À Chaumont, quand on parle de Saint-Aignan, on ne parle pas seulement d’une église et d’un cimetière : on parle d’un lieu qui a vu passer les siècles, les modes… et quelques uniformes.
Tout commence dans l’ancien hameau de Reclancourt, dont l’existence est attestée dès le XIIIᵉ siècle — à une époque où Google Maps n’existait pas, mais où l’on savait très bien bâtir solide. L’église de Saint-Aignan a connu plusieurs lifting au fil du temps, notamment aux XVIᵉ et XIXᵉ siècles. Malgré cela, elle a gardé de belles rides médiévales, en particulier son clocher : massif, décoré, imperturbable… le genre de clocher qui semble dire depuis 700 ans : « Oui, j’étais déjà là avant vous, et alors ? »
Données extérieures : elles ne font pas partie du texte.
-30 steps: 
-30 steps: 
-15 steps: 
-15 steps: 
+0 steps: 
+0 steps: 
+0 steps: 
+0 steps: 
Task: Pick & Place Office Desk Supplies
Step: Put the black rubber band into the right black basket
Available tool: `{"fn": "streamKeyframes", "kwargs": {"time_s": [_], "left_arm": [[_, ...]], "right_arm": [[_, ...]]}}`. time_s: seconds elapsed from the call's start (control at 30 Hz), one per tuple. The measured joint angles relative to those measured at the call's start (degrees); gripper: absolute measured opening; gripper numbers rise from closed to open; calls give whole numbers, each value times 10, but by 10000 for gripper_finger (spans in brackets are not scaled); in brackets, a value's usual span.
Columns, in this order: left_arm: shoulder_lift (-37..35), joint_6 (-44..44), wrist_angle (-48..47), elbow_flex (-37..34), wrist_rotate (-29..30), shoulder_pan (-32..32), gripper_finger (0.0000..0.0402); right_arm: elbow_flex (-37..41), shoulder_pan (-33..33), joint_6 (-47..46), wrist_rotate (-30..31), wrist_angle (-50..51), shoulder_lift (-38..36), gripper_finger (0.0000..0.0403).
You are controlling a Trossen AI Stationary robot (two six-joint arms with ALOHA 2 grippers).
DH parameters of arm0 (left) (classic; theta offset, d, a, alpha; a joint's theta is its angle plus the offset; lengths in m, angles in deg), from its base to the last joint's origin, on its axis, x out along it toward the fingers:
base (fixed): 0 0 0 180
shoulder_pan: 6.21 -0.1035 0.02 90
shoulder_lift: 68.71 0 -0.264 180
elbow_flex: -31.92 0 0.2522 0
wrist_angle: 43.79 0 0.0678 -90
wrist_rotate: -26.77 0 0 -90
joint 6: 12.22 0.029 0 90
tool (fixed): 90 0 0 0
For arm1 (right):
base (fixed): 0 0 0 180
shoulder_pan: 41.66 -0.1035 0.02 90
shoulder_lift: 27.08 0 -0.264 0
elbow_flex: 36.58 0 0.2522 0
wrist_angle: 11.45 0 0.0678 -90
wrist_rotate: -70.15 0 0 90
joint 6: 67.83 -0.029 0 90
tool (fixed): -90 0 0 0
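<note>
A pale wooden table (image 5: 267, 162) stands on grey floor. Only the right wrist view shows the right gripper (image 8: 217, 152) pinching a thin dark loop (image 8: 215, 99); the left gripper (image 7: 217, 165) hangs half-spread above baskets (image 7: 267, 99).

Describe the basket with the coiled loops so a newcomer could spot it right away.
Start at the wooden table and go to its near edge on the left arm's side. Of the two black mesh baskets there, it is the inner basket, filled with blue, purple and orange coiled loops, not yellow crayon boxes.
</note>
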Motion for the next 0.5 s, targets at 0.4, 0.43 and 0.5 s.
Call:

À l’intérieur, changement d’ambiance : place à l’élégance. On y admire un retable-tabernacle en bois doré, commandé en 1735 à Jean-Baptiste Bouchardon. Autant dire que l’autel a eu droit à du sur-mesure de luxe, restauré avec soin en 2011 pour continuer à briller sans trop se vanter.
L’église, consciente de sa valeur, a officiellement rejoint le club très fermé des Monuments historiques en 1992. Une reconnaissance tardive, mais méritée.
Juste à côté, le cimetière raconte une autre histoire, plus silencieuse mais tout aussi dense. On y trouve les tombes de nombreux ouvriers de la célèbre fabrique de gants Tréfousse, rappel discret qu’à Chaumont, on savait manier le cuir aussi bien que l’Histoire. Le lieu est aussi devenu, malgré lui, un carrefour international : soldats prussiens de 1870, soldats chaumontais de deux régiments (le 21ᵉ RIC et le 109ᵉ RI), soldats anglais et américains tombés pendant la Première Guerre mondiale, et même un monument dédié aux Américains de 1918.
En résumé, à Saint-Aignan, les siècles se croisent, les nations se saluent et le clocher veille. Un petit coin de Chaumont où l’on comprend que l’Histoire ne fait jamais de bruit… mais qu’elle laisse toujours des traces.